AIM OF THE EXERCISE: Transcribe all of the data exactly. Omit the pictures.

SUPPLIED DATA:

################

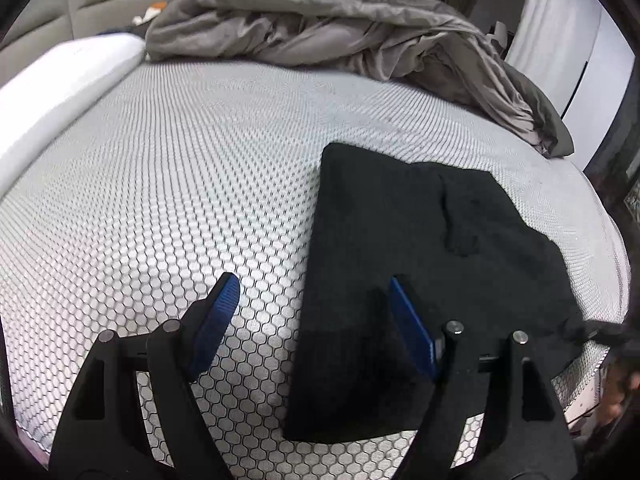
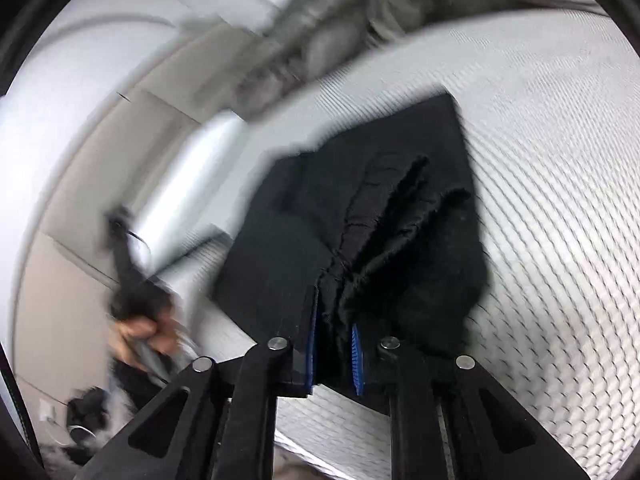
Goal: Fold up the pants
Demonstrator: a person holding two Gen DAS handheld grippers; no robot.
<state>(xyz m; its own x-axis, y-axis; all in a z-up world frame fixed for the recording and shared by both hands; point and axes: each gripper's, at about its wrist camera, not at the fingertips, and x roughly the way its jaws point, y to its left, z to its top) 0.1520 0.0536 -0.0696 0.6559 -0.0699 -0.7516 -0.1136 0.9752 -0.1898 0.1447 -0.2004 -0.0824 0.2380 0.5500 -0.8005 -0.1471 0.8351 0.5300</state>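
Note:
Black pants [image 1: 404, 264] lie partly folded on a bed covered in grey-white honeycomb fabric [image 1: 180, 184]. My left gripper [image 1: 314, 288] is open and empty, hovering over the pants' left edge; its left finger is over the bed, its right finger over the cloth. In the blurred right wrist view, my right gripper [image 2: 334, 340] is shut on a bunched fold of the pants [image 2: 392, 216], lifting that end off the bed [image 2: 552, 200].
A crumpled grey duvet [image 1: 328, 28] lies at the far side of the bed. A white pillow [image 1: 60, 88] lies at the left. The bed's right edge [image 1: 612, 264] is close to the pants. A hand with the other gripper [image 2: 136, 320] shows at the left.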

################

WRITTEN ANSWER:
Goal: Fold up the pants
Demonstrator: a person holding two Gen DAS handheld grippers; no robot.
<state>(xyz m; its own x-axis, y-axis; all in a z-up world frame fixed for the recording and shared by both hands; point and axes: each gripper's, at about its wrist camera, not at the fingertips, and x roughly the way its jaws point, y to its left, z to its top) 0.1520 0.0536 -0.0696 0.6559 -0.0699 -0.7516 -0.1136 0.9752 -0.1898 0.1447 -0.2004 -0.0824 0.2380 0.5500 -0.8005 -0.1471 0.8351 0.5300</state>
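Note:
Black pants [image 1: 404, 264] lie partly folded on a bed covered in grey-white honeycomb fabric [image 1: 180, 184]. My left gripper [image 1: 314, 288] is open and empty, hovering over the pants' left edge; its left finger is over the bed, its right finger over the cloth. In the blurred right wrist view, my right gripper [image 2: 334, 340] is shut on a bunched fold of the pants [image 2: 392, 216], lifting that end off the bed [image 2: 552, 200].
A crumpled grey duvet [image 1: 328, 28] lies at the far side of the bed. A white pillow [image 1: 60, 88] lies at the left. The bed's right edge [image 1: 612, 264] is close to the pants. A hand with the other gripper [image 2: 136, 320] shows at the left.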

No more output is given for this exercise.